» EXERCISE OBJECTIVE
Please repeat the lines below exactly. Begin with the line containing "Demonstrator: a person" and go on through the line containing "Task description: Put".

» DATA BLOCK
-------------------------
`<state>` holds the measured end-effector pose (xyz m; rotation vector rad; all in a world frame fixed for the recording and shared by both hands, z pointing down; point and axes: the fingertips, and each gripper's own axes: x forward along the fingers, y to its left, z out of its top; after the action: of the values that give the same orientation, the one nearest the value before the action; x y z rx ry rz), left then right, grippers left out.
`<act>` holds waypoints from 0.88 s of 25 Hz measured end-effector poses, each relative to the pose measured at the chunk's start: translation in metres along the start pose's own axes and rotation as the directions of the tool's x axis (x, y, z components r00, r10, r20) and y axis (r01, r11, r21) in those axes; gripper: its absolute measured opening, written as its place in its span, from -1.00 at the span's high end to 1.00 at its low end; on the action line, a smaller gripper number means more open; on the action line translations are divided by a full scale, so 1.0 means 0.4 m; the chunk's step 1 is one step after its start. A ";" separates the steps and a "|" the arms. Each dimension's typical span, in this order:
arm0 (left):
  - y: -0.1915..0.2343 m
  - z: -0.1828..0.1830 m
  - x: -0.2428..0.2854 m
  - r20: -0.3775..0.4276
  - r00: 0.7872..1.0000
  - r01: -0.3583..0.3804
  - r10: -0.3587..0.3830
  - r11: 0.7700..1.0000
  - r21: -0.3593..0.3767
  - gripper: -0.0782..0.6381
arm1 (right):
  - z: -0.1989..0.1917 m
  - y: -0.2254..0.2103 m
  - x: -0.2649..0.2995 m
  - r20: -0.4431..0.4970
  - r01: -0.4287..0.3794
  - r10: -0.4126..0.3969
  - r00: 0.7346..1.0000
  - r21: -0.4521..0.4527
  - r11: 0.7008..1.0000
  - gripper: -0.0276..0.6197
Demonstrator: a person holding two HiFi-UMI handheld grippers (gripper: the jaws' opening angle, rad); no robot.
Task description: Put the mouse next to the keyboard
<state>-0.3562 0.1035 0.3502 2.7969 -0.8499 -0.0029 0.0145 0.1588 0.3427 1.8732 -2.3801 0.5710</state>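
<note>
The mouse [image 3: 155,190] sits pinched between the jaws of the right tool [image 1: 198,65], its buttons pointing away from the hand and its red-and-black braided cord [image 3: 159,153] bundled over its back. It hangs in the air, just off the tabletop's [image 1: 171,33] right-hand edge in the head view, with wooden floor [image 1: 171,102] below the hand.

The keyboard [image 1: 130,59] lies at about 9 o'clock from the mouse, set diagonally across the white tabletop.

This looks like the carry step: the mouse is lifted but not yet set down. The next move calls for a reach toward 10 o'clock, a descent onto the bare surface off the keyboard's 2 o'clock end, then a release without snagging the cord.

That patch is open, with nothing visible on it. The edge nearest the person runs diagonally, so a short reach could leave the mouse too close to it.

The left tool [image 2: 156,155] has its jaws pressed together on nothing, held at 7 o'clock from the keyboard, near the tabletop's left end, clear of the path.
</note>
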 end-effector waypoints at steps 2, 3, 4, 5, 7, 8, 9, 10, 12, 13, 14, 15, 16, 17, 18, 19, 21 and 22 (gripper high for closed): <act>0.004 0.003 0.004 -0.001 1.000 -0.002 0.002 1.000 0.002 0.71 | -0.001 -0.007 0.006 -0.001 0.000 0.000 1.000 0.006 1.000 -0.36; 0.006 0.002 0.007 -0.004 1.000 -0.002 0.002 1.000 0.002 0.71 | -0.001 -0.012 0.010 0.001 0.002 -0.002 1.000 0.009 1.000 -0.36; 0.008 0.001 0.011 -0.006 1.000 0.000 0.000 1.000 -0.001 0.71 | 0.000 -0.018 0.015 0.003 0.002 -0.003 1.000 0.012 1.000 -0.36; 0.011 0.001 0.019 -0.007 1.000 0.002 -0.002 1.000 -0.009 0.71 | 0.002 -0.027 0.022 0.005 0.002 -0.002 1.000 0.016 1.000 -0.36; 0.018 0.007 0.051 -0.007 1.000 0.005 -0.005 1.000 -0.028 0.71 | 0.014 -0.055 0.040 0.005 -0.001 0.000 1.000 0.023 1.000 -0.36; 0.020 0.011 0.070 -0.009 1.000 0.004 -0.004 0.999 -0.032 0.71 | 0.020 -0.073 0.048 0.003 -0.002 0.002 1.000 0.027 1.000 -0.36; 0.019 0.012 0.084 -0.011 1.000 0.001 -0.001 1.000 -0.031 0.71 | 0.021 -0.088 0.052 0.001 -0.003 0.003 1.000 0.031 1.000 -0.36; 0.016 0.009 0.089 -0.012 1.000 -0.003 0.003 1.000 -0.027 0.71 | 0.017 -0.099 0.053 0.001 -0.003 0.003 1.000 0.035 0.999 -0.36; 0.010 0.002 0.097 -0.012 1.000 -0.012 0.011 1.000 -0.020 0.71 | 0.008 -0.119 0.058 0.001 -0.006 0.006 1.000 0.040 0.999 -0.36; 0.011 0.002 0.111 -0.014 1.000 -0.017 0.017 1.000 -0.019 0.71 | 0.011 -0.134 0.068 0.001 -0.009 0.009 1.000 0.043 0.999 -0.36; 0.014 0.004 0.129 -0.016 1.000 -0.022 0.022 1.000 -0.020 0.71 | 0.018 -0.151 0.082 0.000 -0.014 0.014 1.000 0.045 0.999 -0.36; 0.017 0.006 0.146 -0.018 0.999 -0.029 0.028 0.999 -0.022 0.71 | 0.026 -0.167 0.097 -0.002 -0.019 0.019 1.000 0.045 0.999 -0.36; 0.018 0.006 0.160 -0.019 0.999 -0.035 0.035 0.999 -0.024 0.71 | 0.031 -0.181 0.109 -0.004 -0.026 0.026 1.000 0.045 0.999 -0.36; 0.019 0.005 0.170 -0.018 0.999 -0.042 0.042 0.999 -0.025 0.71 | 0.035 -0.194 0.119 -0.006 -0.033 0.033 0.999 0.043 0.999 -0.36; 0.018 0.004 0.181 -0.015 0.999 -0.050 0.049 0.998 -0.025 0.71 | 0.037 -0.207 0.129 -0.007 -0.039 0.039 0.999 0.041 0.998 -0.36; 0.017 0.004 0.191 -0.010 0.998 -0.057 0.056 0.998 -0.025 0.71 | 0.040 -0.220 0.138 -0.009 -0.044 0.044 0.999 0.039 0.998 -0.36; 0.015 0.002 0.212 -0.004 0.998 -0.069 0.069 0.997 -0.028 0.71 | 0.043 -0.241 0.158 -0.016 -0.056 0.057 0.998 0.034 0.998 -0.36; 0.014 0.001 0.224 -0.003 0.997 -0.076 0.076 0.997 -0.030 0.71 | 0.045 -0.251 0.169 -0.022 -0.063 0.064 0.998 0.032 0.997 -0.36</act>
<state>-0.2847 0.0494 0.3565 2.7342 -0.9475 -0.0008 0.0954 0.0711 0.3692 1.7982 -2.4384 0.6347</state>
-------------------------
» RESULT
Demonstrator: a person holding two HiFi-UMI handheld grippers (gripper: the jaws' opening angle, rad); no robot.
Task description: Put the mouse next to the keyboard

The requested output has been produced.